Mientras conducía, ultimaba mi plan:
Al llegar, enciendo el horno, introduzco sus pertenencias, sus manos, su pierna y los pies. Al retornar del almuerzo cremo la cabeza y el medio tórax, trituro el cráneo, trituro los huesos, los cremo una vez más… y antes de salir a casa, serán cenizas. Mañana trasladaré el resto del cuerpo; al medio día… retornará mí tranquilidad. Será la perfecta salida a tan infausta tragedia.

—¡Nadie podrá rastrearme! —¡Nadie se burla de mí...!

Abstraído por los pasos a seguir y reviviendo sin cesar cautivantes y funestas horas vividas, llegué, por fin, a mi lugar de trabajo.
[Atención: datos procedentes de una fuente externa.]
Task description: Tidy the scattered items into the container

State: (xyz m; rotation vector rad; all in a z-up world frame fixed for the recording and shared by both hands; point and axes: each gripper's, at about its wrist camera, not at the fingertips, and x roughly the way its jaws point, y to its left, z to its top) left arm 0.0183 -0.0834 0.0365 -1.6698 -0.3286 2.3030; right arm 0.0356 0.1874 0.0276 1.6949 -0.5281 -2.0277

Estacioné el coche en el lugar acostumbrado, apagué el motor, cerré los ojos, respiré profundamente y, sin alargar más la espera de lo que ya parecía un cuento, salí diligente del vehículo. Lo cerré. Abrí el baúl. Tomé la maleta. Cerré el baúl. Miré cauteloso a mí alrededor y…

…apretando firmemente las ya húmedas asas de la dislocada carga y embadurnado de apuro y seriedad, me dirigí a la entrada del edificio. Pocos metros antes de llegar a la puerta fui interceptado por un corpulento joven, que después de entre-abrir su portafolio y mostrarme, en su interior, el calibre de su pistola, en tono despectivo me increpó:

—¡Mirá vos…!

(¿…?)

—¡Sí vos…! Ayer en la esquina, convenciste a mi socia a subir a tu coche… Muy sonrientes se alejaron… Esperé por ella toda la berraca noche. Nunca llamó… Ni tampoco llegó al hotel…


—¿Le lavaste el cerebro…?


¡¡Malparido!!



(25) El hombre es un lobo para el hombre.
(26) Hoplofobia: pánico a la insubordinación y a las armas de fuego.